Georgian leaders marked on February 21 the centennial of the first Georgian Constitution, adopted by the Constituent Assembly of the Democratic Republic of Georgia in 1921, four days before Tbilisi fell to the Soviet Russian occupation army.

Georgian President Salome Zurabishvili underscored today that the first Constitution was “one of the most progressive” legal documents in Europe at that time, as it guaranteed universal suffrage, the abolition of the death penalty, fully proportional parliamentary elections, balanced governance, and free development of ethnic minorities, among others.

Parliament Speaker Archil Talakvadze on his part highlighted that the current Constitution is based on the “historical and legal legacy” of the 1921 version. He said the Constituent Assembly of the First Republic in 1921 adopted the “progressive legal document” amid Soviet invasion and under “artillery fire.”

Georgian Orthodox Church Patriarch Ilia II said that the 1921 Constitution, “a greatly significant legal document,” served as the “idea” of Georgia’s national liberation during the subsequent Soviet occupation.

The 1921 Constitution, reflecting Georgia’s egalitarian spirit of that era, guaranteed equal social, political, economic, and civic rights for women and ethnic minorities, and ensured the rights of conscience, including freedom of assembly, religion, press, petition, and trade unions. The Constitution separated the state and the church, and banned state funding and preferential treatment to any of the religious groupings. Importantly, the Constitution declared labor as the foundation of the Republic, guaranteeing labor safety, minimum wage, maternity leave, maximum weekly work hours, and prohibited the employment of children under 16. The first Georgian Constitution preserved ethnic minorities’ right to education in their native languages, allowed minority MPs to deliver parliamentary addresses in their native language, as well as banned titles and corporal punishment.

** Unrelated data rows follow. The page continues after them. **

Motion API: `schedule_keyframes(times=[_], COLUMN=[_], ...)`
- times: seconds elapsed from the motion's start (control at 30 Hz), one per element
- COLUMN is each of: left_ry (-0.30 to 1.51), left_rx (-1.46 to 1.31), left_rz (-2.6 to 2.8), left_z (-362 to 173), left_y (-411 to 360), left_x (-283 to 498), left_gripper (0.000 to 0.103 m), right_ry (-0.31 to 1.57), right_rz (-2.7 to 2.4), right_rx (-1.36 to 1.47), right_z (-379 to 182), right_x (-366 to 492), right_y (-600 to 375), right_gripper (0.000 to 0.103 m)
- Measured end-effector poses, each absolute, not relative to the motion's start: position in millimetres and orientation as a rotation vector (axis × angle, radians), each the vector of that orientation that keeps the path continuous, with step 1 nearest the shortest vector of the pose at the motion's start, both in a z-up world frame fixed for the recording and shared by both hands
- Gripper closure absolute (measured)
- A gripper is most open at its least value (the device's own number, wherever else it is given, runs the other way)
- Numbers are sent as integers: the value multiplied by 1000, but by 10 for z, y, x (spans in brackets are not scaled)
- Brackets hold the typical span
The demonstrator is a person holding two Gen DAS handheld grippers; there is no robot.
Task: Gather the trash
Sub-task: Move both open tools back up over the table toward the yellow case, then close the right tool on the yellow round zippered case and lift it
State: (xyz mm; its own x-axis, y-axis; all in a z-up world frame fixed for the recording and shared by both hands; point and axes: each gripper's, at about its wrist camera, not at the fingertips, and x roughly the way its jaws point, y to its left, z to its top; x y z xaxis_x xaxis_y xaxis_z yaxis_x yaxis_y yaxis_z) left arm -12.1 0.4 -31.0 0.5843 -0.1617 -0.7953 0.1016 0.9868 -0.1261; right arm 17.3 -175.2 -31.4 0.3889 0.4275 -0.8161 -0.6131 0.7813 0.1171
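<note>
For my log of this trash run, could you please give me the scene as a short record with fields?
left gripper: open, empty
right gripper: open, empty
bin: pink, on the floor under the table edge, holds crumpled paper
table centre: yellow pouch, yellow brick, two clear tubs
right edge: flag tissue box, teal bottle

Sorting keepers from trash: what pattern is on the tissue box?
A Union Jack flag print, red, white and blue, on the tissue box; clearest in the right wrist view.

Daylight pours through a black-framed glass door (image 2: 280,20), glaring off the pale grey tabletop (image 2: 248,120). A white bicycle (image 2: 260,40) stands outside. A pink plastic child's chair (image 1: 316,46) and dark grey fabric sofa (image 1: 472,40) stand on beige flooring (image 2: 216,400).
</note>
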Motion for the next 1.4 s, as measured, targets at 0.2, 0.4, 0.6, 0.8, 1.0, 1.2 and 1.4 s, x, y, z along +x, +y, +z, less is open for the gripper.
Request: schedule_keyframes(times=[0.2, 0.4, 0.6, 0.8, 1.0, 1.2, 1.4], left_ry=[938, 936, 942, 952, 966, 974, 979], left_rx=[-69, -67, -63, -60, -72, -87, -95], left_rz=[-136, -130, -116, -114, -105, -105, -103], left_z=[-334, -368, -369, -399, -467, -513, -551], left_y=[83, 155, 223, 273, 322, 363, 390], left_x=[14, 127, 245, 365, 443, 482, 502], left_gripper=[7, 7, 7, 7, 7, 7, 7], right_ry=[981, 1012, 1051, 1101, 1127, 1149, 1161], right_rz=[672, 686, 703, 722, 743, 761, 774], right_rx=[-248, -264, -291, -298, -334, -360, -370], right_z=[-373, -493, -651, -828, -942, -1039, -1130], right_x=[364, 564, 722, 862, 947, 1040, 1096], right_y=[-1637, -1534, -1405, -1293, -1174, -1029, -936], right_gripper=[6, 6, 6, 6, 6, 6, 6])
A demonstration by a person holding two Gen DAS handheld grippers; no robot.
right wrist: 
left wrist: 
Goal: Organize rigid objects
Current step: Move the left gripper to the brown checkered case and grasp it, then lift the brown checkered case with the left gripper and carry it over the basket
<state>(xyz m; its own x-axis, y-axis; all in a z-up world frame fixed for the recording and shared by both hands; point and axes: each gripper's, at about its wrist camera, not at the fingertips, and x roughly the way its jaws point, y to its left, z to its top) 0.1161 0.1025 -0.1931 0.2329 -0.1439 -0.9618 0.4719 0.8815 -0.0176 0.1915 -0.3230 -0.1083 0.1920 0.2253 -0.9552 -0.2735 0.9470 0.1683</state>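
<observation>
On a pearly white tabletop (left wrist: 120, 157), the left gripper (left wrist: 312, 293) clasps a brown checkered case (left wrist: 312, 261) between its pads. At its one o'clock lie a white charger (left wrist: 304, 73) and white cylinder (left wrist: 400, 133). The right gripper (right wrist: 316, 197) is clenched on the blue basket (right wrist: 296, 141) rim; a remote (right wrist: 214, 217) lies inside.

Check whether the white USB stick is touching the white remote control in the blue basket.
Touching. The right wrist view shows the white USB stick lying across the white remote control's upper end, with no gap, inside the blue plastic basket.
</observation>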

To mark the date, the Georgian Parliament held a ceremonial session, attended by the President, Premier-designate Irakli Garibashvili and his ministerial picks, the Georgian Orthodox Church representatives, foreign diplomats, and lawmakers.

President Zurabishvili, Speaker Talakvadze, ruling Georgian Dream party Chair Irakli Kobakhidze, and PM-designate Garibashvili made addresses at the celebratory session.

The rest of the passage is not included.